• What is being asked
Reproduce the data word for word, keeping every line complete.

= = = = = = =

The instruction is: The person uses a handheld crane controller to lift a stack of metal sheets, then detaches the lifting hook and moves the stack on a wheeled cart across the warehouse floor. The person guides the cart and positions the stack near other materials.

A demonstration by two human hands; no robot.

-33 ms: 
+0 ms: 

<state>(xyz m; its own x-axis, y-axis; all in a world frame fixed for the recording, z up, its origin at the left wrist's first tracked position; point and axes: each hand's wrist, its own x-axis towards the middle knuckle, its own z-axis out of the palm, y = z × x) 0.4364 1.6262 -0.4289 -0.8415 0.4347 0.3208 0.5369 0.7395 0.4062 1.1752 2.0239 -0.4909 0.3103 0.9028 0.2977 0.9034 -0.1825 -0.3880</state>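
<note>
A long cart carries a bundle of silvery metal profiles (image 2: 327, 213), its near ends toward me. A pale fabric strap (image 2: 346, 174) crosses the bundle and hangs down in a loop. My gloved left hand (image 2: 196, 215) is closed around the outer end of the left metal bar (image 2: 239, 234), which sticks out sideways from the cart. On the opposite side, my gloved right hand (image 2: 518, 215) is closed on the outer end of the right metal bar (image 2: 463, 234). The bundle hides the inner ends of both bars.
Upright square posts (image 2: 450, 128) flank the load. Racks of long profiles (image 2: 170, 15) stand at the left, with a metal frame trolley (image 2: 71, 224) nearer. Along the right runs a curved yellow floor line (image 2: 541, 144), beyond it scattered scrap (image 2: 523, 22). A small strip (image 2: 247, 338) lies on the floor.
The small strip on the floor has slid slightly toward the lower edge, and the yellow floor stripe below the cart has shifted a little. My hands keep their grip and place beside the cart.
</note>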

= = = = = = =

• Solution
The instruction is: The person uses a handheld crane controller to lift a stack of metal sheets, then detaches the lifting hook and moves the stack on a wheeled cart across the warehouse floor. The person guides the cart and positions the stack near other materials.

A demonstration by two human hands; no robot.

-33 ms: 
+0 ms: 

<state>(xyz m; its own x-axis, y-axis; all in a world frame fixed for the recording, z up, its origin at the left wrist's first tracked position; point and axes: each hand's wrist, its own x-axis towards the middle knuckle, its own z-axis out of the palm, y = z × x) 0.4364 1.6262 -0.4289 -0.8415 0.4347 0.3208 0.5369 0.7395 0.4062 1.1752 2.0239 -0.4909 0.3103 0.9028 0.2977 0.9034 -0.1825 -0.3880</state>
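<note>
A long cart carries a bundle of silvery metal profiles (image 2: 327, 213), its near ends toward me. A pale fabric strap (image 2: 346, 174) crosses the bundle and hangs down in a loop. My gloved left hand (image 2: 196, 215) is closed around the outer end of the left metal bar (image 2: 239, 234), which sticks out sideways from the cart. On the opposite side, my gloved right hand (image 2: 518, 215) is closed on the outer end of the right metal bar (image 2: 463, 234). The bundle hides the inner ends of both bars.
Upright square posts (image 2: 450, 128) flank the load. Racks of long profiles (image 2: 170, 15) stand at the left, with a metal frame trolley (image 2: 71, 224) nearer. Along the right runs a curved yellow floor line (image 2: 541, 144), beyond it scattered scrap (image 2: 523, 22). A small strip (image 2: 247, 338) lies on the floor.
The small strip on the floor has slid slightly toward the lower edge, and the yellow floor stripe below the cart has shifted a little. My hands keep their grip and place beside the cart.
</note>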

What the exercise asked for is now done.